Instructions to follow -
Provide the number of lines of the records that include "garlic", with no other content.

Records shown START

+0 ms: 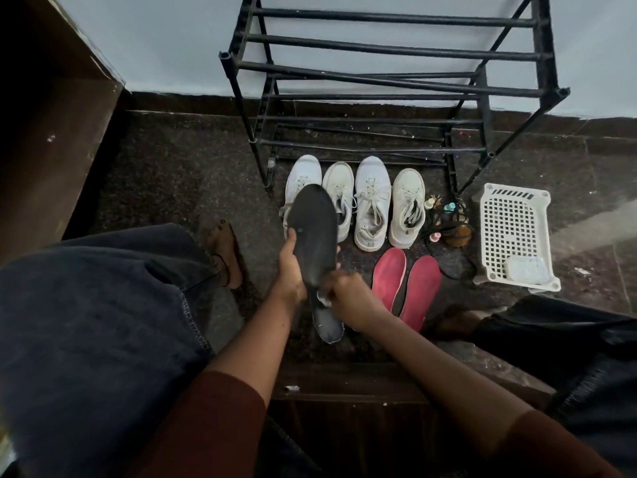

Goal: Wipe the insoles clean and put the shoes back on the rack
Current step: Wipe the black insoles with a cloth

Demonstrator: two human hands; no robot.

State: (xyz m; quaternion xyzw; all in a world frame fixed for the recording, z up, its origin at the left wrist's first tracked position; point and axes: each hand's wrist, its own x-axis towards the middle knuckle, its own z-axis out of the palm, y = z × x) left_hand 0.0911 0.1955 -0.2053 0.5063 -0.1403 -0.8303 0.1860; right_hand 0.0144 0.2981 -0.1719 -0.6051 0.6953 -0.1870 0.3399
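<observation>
Looking down onto a dark speckled stone floor (172,174) meeting a pale blue-grey wall (155,46). Standing against that wall, a black metal shoe rack (394,47), carrying none of the shoes yet. Lining up on the floor just in front of it, four white shoes (372,201), toes pointing at the rack. Lying nearer and to the right, two red insoles (389,276) side by side. Sitting further right, a white plastic basket (482,243), with a tangle of small bottles (448,215) and dark cords between it and the shoes.

Holding a black insole (315,222) up off the floor in the left grip (291,270), fingers and thumb curling round its edges about halfway along. Pinching a small white cloth (323,300) in the right grip (346,296) and pressing it against the insole's near end. Showing just below both hands, a dark grey shape (329,327) with a pale edge; impossible to tell whether that is the heel of the same insole or a second one on the floor.

Running away from the body along its long axis, toe end raised toward the leftmost shoes, near end down at the cloth. Judging the step in hand as wiping, with the stroke needing to travel along that axis from the right grip toward the toe while bracing with the left. Judging the left grip as the nearer one to the shoes for the return.
</observation>
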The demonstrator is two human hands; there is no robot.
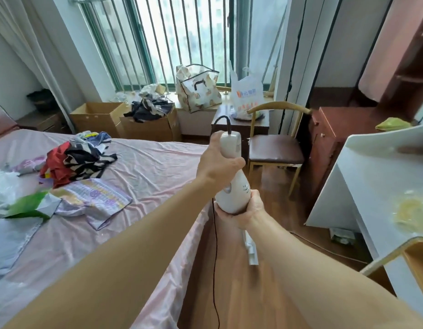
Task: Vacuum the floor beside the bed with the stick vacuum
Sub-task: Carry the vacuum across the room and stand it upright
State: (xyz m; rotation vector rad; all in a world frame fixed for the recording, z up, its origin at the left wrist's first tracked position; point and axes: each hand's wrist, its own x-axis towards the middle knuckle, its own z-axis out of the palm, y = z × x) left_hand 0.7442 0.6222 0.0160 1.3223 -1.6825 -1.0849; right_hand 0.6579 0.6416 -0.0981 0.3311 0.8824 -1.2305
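Both hands grip the stick vacuum: the left hand wraps its upper handle, the right hand cups the bottom of the white body. Its black cord hangs down along the bed edge. Its floor head rests on the wooden floor between bed and white desk. A chair stands beyond.

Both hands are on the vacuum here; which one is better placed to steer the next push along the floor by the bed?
The left hand: it grips the stick vacuum at its handle, while the right hand only cups the body's underside.
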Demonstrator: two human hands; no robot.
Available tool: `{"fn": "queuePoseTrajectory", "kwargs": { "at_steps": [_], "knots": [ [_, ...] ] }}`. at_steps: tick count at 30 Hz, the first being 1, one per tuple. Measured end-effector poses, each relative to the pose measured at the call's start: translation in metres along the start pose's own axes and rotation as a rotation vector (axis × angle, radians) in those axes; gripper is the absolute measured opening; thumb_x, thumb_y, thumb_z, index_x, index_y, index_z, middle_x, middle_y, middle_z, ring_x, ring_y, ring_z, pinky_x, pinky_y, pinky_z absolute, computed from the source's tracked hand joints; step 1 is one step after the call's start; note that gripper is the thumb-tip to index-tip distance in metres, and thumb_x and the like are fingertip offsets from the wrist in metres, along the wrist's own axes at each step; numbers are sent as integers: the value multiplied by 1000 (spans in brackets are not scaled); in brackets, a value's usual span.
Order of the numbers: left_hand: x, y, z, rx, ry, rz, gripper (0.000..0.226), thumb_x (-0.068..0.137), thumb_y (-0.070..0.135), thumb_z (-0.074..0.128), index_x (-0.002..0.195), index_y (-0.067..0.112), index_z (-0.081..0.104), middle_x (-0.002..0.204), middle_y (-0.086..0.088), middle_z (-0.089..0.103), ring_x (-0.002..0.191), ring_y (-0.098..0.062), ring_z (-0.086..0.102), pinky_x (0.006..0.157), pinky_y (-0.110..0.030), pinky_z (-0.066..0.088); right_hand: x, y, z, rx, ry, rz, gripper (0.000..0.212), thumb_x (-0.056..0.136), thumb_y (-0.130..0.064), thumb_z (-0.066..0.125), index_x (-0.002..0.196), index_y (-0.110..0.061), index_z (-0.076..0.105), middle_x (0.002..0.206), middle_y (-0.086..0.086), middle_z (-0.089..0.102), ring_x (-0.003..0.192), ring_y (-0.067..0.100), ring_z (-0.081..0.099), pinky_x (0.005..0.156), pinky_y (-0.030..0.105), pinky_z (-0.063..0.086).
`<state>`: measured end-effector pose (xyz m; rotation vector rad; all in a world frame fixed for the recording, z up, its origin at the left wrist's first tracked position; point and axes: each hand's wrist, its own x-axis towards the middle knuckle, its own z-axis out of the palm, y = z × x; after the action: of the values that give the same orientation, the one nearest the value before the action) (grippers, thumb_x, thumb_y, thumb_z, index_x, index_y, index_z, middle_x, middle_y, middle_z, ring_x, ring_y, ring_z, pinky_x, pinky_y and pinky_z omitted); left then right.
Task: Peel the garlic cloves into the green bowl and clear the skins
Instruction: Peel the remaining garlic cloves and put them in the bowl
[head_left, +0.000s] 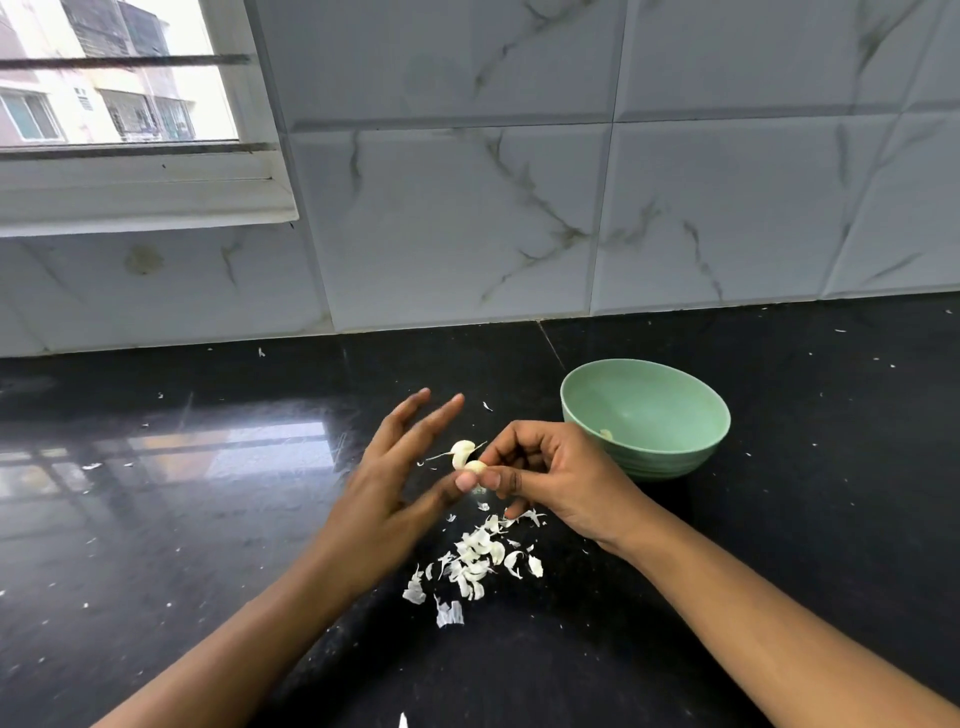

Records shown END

Finished task -
2